Filter the entries down to the lines containing "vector", and copy those lines.

________

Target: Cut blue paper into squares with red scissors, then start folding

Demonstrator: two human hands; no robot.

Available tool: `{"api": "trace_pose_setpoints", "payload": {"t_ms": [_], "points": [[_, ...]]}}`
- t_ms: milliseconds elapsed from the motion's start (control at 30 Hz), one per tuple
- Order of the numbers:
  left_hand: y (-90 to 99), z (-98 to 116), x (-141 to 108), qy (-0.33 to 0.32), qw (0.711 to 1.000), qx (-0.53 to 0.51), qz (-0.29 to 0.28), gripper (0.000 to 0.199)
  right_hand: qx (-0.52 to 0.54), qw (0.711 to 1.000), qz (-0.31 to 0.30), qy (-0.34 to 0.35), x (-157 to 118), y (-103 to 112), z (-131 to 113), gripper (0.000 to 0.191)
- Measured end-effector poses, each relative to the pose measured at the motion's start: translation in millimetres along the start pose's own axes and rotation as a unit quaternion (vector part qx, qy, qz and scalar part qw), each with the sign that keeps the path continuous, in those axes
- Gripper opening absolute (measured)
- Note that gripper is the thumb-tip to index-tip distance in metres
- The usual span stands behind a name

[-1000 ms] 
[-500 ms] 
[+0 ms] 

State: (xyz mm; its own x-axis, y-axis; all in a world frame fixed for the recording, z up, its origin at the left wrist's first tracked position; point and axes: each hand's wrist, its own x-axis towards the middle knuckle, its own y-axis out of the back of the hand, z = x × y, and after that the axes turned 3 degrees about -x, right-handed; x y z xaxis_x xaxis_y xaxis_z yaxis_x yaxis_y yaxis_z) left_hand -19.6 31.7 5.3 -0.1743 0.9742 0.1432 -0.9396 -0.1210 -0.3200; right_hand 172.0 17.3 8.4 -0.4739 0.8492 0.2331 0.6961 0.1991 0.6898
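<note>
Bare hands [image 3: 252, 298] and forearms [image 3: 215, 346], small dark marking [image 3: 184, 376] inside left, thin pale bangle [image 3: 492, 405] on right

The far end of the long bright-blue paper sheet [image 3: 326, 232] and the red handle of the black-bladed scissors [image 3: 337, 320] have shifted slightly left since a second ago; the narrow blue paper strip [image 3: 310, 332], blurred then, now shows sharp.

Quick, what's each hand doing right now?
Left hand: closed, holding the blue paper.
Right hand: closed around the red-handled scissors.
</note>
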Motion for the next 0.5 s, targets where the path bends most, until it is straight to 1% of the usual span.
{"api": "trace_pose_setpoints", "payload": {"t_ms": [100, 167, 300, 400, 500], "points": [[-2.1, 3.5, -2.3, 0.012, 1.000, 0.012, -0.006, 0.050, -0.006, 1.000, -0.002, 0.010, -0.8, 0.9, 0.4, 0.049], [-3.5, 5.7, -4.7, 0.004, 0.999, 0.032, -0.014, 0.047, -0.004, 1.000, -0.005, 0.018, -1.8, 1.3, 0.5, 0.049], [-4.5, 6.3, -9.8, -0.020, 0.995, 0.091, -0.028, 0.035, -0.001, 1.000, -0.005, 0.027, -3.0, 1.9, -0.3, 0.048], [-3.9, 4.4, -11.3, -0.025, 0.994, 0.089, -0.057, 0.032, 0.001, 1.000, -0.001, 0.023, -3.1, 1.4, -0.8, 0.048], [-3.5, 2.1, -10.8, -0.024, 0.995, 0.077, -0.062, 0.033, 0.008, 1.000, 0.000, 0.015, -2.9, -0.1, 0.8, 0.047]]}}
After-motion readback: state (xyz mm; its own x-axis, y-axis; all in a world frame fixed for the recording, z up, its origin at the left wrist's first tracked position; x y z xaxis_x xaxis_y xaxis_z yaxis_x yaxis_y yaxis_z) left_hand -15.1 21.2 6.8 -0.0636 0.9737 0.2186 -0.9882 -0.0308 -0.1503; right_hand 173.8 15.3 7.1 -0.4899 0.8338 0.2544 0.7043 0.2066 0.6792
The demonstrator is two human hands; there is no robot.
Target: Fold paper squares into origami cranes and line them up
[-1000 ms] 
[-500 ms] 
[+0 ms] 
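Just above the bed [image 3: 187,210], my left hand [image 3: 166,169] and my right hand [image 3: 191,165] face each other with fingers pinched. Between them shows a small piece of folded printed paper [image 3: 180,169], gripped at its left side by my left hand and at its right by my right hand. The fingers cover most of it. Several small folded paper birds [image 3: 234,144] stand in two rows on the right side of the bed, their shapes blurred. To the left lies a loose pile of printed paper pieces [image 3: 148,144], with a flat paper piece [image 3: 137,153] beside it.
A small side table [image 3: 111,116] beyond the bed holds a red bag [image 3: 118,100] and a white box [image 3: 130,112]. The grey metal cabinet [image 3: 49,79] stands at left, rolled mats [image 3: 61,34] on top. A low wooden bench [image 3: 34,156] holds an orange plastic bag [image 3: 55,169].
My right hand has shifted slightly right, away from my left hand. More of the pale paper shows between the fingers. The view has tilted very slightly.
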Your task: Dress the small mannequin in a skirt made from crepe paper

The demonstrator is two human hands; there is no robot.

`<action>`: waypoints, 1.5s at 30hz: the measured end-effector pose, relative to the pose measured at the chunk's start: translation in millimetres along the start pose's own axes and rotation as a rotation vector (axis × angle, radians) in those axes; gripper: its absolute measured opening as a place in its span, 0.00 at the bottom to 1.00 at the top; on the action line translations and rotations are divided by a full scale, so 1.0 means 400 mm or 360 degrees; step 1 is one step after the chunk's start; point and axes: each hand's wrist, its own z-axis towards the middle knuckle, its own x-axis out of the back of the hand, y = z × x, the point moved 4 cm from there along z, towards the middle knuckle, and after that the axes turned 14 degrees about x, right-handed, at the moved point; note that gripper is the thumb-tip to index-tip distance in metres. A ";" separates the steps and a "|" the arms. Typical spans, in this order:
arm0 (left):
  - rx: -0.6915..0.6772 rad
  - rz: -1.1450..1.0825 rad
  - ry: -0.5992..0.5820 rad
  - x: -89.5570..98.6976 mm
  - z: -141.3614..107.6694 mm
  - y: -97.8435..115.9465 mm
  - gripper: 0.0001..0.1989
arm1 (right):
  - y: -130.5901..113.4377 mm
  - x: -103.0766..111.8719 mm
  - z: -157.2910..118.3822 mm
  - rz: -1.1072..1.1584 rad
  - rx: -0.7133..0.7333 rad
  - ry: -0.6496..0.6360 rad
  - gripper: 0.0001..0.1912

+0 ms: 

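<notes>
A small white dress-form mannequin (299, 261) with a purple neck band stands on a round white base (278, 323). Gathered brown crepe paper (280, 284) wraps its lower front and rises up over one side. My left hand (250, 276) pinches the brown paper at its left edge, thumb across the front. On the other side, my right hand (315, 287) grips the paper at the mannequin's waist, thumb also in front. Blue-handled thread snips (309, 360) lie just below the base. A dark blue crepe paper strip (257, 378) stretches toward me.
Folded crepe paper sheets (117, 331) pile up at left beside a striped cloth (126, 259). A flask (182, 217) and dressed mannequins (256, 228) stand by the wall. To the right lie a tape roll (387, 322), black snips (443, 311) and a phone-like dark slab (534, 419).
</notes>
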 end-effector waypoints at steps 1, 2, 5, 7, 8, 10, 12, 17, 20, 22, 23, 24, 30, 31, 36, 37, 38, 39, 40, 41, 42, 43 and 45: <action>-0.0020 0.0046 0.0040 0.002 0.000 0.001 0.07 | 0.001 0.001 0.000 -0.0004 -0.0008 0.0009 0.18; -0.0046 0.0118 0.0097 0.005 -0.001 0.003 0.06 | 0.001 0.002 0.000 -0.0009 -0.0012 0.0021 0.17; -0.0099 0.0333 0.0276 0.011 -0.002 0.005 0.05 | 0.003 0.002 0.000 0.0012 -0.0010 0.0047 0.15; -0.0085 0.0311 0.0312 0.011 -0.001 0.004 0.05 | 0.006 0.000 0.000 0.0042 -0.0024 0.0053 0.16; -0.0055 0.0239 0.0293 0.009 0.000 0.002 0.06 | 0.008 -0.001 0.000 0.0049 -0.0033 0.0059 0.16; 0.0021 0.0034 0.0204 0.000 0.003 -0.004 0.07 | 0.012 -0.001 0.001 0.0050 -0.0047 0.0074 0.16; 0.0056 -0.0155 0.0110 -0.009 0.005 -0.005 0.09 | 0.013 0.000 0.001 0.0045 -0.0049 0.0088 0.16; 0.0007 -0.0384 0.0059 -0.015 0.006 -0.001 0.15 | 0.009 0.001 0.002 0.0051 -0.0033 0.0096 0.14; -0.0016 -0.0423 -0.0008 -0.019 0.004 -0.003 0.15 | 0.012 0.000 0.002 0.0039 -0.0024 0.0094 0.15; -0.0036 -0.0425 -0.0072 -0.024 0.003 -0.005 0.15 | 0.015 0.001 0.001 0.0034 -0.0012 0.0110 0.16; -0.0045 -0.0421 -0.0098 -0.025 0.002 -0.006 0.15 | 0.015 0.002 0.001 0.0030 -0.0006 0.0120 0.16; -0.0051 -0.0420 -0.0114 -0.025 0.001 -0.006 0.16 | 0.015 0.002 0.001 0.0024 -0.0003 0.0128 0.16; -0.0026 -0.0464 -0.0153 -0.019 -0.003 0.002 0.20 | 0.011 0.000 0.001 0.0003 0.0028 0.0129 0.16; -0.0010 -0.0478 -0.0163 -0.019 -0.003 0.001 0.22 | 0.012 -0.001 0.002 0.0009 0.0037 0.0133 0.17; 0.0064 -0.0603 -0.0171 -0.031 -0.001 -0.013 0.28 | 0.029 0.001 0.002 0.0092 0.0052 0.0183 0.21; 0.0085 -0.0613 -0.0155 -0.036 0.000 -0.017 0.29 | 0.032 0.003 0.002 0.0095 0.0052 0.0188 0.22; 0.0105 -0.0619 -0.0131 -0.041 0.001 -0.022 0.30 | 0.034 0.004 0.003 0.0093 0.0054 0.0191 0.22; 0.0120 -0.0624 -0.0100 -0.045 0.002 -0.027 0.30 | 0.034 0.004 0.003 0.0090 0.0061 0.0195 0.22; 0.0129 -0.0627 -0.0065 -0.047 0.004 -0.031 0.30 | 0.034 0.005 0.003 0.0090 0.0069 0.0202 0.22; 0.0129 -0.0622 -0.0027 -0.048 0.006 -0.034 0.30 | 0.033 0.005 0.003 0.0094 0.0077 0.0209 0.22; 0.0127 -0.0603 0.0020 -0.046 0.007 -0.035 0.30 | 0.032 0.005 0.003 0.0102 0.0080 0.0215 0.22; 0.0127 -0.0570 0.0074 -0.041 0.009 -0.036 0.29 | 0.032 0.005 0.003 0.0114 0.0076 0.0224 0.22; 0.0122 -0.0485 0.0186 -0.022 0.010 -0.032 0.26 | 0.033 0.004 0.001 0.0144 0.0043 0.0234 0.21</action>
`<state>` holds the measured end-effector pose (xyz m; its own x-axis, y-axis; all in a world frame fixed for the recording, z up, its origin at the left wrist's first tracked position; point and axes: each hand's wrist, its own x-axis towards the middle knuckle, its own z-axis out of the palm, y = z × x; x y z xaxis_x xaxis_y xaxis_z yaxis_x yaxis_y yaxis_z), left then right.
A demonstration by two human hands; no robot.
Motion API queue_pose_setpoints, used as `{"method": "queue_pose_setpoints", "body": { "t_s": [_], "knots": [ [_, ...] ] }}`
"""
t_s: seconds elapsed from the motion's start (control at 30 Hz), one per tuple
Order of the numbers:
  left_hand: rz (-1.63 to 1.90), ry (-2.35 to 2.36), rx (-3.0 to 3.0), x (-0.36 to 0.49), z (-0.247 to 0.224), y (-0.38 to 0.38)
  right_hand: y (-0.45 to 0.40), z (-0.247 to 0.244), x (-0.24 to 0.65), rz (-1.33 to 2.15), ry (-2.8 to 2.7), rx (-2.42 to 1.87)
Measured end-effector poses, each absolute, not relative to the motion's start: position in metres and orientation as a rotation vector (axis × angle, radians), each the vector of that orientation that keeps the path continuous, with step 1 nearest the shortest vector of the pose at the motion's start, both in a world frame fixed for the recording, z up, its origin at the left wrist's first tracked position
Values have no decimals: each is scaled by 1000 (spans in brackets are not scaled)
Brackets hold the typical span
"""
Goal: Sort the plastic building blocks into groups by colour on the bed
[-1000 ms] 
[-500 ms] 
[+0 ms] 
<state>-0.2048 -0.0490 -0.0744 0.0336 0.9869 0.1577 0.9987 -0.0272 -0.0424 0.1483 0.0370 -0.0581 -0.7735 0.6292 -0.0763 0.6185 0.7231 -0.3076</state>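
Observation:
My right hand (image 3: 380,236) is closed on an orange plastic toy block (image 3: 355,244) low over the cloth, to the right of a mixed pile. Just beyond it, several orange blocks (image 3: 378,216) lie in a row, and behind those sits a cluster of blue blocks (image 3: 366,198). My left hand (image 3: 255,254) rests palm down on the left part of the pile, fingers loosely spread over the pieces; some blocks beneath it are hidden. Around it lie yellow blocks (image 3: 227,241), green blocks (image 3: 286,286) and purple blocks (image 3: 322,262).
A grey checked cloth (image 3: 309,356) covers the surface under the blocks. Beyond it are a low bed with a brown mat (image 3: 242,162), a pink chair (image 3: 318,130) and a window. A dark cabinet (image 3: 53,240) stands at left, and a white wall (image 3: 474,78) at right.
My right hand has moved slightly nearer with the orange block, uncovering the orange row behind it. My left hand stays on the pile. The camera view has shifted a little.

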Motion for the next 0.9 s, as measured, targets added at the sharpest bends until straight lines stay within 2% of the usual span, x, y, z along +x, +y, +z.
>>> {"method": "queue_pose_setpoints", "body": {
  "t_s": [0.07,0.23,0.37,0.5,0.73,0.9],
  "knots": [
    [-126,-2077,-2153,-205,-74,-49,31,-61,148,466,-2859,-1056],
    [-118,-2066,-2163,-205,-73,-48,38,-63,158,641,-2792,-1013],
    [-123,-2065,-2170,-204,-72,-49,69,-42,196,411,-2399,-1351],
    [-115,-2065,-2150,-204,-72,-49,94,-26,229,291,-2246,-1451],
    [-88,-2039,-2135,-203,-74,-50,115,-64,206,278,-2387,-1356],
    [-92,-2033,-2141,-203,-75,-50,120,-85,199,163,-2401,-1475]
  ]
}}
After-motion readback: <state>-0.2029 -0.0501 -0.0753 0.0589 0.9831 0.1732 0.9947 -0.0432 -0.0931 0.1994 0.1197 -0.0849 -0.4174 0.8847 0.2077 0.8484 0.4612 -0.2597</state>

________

_Answer_
- Measured end-effector poses, each relative to the pose measured at the motion's start: translation in millimetres along the start pose's own axes and rotation as a unit quaternion (vector part qx, qy, qz and scalar part qw), each with the sign that keeps the path continuous, in those axes
`<action>`: waypoints, 1.5s at 30hz: the measured end-effector pose, relative to the pose measured at the chunk's start: translation in millimetres along the start pose's own axes and rotation as a rotation vector (axis × angle, radians) in those axes; gripper: its absolute measured opening as a place in its span, 0.00 at the bottom to 1.00 at the top; on the action line translations and rotations are divided by a full scale, so 1.0 means 400 mm or 360 degrees; step 1 is one step after the chunk's start; point and axes: each hand's wrist, its own z-axis towards the middle knuckle, its own x-axis out of the back of the hand, y = z × x, the point moved 4 cm from there along z, towards the middle knuckle, and after that the axes turned 14 degrees about x, right-handed, at the moved point; note that gripper is the thumb-tip to index-tip distance in metres. A ";" separates the steps and a "|" the arms. Typical spans, in this order:
Measured end-effector poses, each absolute, not relative to the motion's start: position in metres and orientation as a rotation vector (axis × angle, radians), each the vector of that orientation that keeps the path continuous, with step 1 nearest the shortest vector of the pose at the motion's start, both in a world frame fixed for the recording, z up, its origin at the left wrist's first tracked position

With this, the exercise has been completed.